That must sucked, I am getting better now.

schizophrenicroom 03.21.2007 02:40 AM

i was during my middle school years. it was incredibly.. weird.

!@#$%! 03.21.2007 02:42 AM

Quote:

Originally Posted by SynthethicalY
That must sucked, I am getting better now.


nearly killed me. i was quite unhinged.

SynthethicalY 03.21.2007 02:42 AM

Man schizo, I never lost someone like that. All I kept thinking is my mom will get hurt and my dad as well. They are very important to me. I could never hurt them.

schizophrenicroom 03.21.2007 02:44 AM

he had a daughter too, and he'll never know how much she loves him. before nan passed she called megan's (his daughter) mom and talk to megan, and she could sit for an hour to nan talking about her daddy. my aunt and uncle (even though my uncle wasn't his father) have never been the same.

i became a type-a freak to hide everything when i was in my slump. but luckily i had a really good support system with my friends.

!@#$%! 03.21.2007 02:44 AM

Quote:

Originally Posted by schizophrenicroom
i've always wondered what would have happened if my cousin had known that.


ah, shit, sorry...

SynthethicalY 03.21.2007 02:45 AM

I was alone, I am still alone with my family. I can't tell them how I feel, cause I get ridiculed. Only my Friend I can tell. And the guy I am sleeping with.

schizophrenicroom 03.21.2007 02:49 AM

Quote:

Originally Posted by !@#$%!
ah, shit, sorry...


it's ok

victor- you shouldn't be ridiculed.

i've only told really two or three people (not counting on here) about my own world of issues, or at least more than a bit of it.

SynthethicalY 03.21.2007 02:50 AM

I shouldn't but my family is not that understanding of emotional problems, except my mom and dad. but I can't talk to them cause, I can't tell them I'm a queer, or any of my family.

!@#$%! 03.21.2007 02:52 AM

Quote:

Originally Posted by SynthethicalY
I was alone, I am still alone with my family. I can't tell them how I feel, cause I get ridiculed. Only my Friend I can tell. And the guy I am sleeping with.


hey, here's a nasty little story so you dont feel so alone.

im at home living w/ my parents im feeling totaly unhinged & talk to my dad & say dude can you hm pay for a psychiatrist cos i think im losing it. he's like "why you dont need that".

so another day there is the news of some mental hospital and there are some crazies on the screen and he sez "look, schizophrenics, like you, ha ha ha"

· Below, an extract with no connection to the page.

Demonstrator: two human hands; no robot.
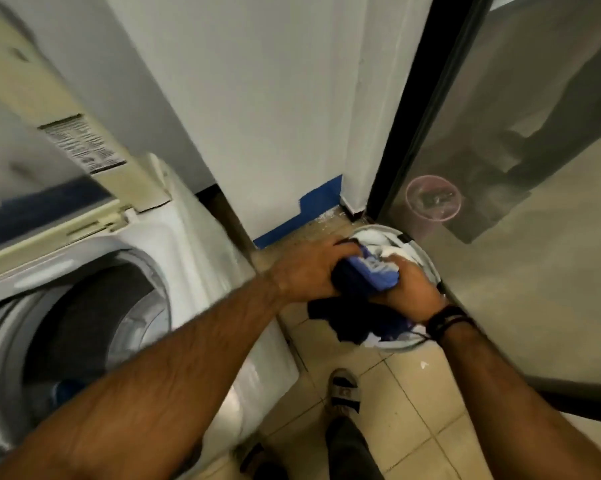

i could have kicked his ass on the spot.

anyway, the thing with many parents, they don't wanna "know" that anything is wrong with their kids, because that reflects poorly upon them and fills them with shame. so they go along with the denial.

lucky for me i got good health insurance years later. wooohoo! therapy rules.

SynthethicalY 03.21.2007 02:53 AM

I wonder if my insurance would cover that. It is a part-time insurance not as great as the full-timers.

schizophrenicroom 03.21.2007 02:54 AM

yeah, i see what you mean. that's what makes me miss nan. my mom and i are really close but she just.. gah. i don't know how to explain the way she doesn't understand. the rest of my family i've never been too close to because they're all out in california/england or (my previously mentioned aunt and uncle) just kind of isolated.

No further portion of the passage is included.